In a way, this past year should emphasize for all of us to take a necessary pause, step back and ask ourselves is this way of working, actually working? As the country starts to open, we have an opportunity to redefine the future of work in new ways that build upon everything we’ve experienced over the past year. And one thing is clear —  well-being strategies and mental health support are critical and need to be front and center to the employee experience. 

At PwC, well-being has been embedded into our culture for well over a decade. It is part of the thread that is woven throughout our purpose and values as a firm and how we develop the leaders of today and tomorrow. We believe that in order to succeed and thrive, we need to embrace practices that energize us and enable us to be our best selves at home, work and in our communities.

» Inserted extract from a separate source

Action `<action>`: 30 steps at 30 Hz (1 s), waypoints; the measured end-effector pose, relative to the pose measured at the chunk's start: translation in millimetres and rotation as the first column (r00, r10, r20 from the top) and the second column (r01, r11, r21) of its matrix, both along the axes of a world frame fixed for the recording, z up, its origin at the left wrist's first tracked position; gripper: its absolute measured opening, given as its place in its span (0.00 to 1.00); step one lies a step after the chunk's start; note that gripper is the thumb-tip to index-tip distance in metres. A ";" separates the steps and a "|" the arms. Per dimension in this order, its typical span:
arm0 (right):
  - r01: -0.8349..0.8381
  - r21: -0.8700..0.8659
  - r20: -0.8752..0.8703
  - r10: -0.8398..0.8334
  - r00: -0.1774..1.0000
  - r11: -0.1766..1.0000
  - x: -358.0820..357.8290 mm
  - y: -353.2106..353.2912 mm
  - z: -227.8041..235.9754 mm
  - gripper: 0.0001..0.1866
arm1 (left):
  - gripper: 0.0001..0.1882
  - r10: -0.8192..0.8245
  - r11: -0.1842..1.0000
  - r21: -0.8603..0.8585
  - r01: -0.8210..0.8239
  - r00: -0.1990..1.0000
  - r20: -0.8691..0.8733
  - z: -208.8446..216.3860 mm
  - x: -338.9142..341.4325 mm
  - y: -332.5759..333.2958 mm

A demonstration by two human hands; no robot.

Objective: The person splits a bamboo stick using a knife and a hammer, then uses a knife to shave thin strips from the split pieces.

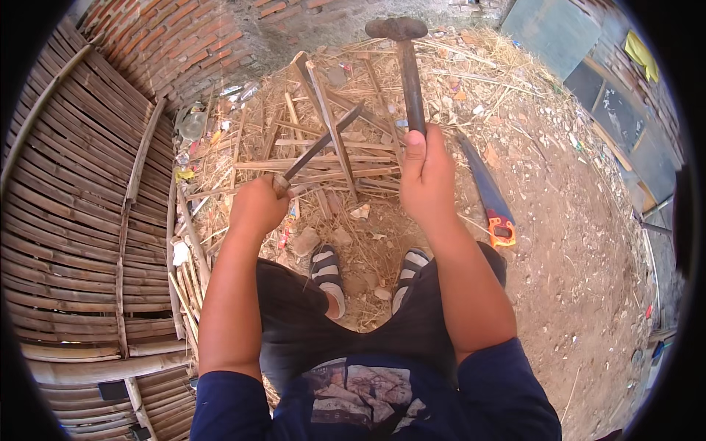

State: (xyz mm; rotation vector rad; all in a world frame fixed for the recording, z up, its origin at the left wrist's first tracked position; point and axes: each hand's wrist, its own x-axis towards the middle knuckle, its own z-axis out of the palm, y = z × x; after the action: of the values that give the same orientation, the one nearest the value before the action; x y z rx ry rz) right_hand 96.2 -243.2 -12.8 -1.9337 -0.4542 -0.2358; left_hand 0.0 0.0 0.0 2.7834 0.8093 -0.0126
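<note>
above the bamboo scraps (323, 158), right hand (426, 176) fisted around raised hammer (408, 66), left hand (257, 206) gripping chisel (320, 145)

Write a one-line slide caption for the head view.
Left hand grips a chisel-like metal rod, right hand raises a hammer over bamboo strips.

Outdoor work yard, rough bamboo-craft site. Bare dirt ground (581, 242) strewn with straw and litter. Pile of split bamboo strips (323, 158) in front of the seated person. Woven bamboo panel (73, 220) on the left, red brick wall (191, 40) behind. Handsaw with orange handle (489, 198) lies on the dirt. Bright daylight, no roof visible.
</note>
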 end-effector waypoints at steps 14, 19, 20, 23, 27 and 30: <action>-0.044 -0.048 -0.049 0.041 0.998 0.998 5.2 -1.8 -22.5 0.20 | 0.18 -0.041 0.996 0.079 0.047 0.997 -0.070 -8.9 6.9 -1.7; -0.009 -0.151 -0.053 0.001 0.999 0.988 8.5 -0.7 -28.6 0.19 | 0.19 -0.075 0.994 0.083 0.078 0.997 -0.028 -14.8 12.0 4.1; -0.014 -0.286 -0.076 -0.008 0.997 0.958 12.6 2.7 -35.8 0.19 | 0.19 -0.084 0.992 0.090 0.085 0.996 -0.013 -17.5 11.0 8.8; -0.084 -0.369 -0.129 0.039 0.991 0.926 30.1 6.7 -63.5 0.21 | 0.18 -0.041 0.997 0.061 0.046 0.995 -0.095 -4.4 16.5 2.3; -0.067 -0.260 -0.094 0.044 0.995 0.963 32.0 5.3 -62.9 0.23 | 0.19 -0.023 0.998 0.055 0.029 0.995 -0.100 0.4 13.7 9.1; 0.008 -0.086 -0.059 -0.013 0.998 0.996 24.9 -4.1 -41.2 0.21 | 0.19 -0.026 0.997 0.069 0.033 0.995 -0.101 0.3 11.8 11.4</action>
State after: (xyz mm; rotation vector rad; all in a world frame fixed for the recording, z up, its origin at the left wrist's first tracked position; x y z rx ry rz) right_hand 121.2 -247.3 -54.0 -2.0214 -0.4209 -0.1674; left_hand 11.8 11.4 0.3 2.8808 0.8075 -0.1319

Be Well, Work Well is our investment in well-being and is propelled by a simple, unifying goal: helping you feel empowered and supported to put your well-being first. It’s centered on an established framework and science-backed concepts, practices and tools. It’s about everyday behaviors and intentional habit-forming that help fuel six dimensions of energy — physical, emotional, mental, spiritual, financial and social — which are proven drivers of performance, fulfillment and engagement

It hasn’t always been this way. Our firm has come a long way over the past decade by doubling down on well-being as a culture-building investment. It starts with empowering your people to feel safe to speak up when they need to, then listening, learning, implementing, and assessing. This is not a start and stop journey. It requires consistent attention, and when done right, prioritizing well-bring results in a happier, healthier, and more engaged workforce. And it helps attract the top talent, and makes employees want to stick around. My advice for others looking to implement well-being strategies is start small and think about these three steps:

  1. Focus on healthy habits as a first step toward well-being 
  2. Build teams that support well-being habits to help you thrive 
  3. Talk about well-being goals in at least one meeting a day

It’s clear that we won’t go back to “normal” as we once knew it. And personally, I’m okay with it. Instead, we’re at an inflection point where we have the opportunity to accelerate cultural changes and bring well-being practices and flexibility to the forefront in the workplace. We need to continue to find new and flexible ways for our people to do their jobs while managing personal obligations and their well-being. HR professionals and leadership teams will be central to managing these changes because none of us can (or should) go at it alone. Through small steps and commitments to everyday habits, we can all find ways to be our best selves, at work and at home. We provide resources and benefits to help our employees, including tips on our Habit Bank. In honor of #MentalHealthAwareness month, I encourage you to visit and reference it as well because it’s never been more important to lead with a well-being and supportive mindset.

And, as a firm that recognizes our responsibility to take on important issues we are also taking action. PwC is donating $100k to the National Alliance for Mental Illness, the nation’s largest grassroots mental health organization, and $100k to The Jed Foundation to support the emotional health and help prevent suicide for teens and young adults.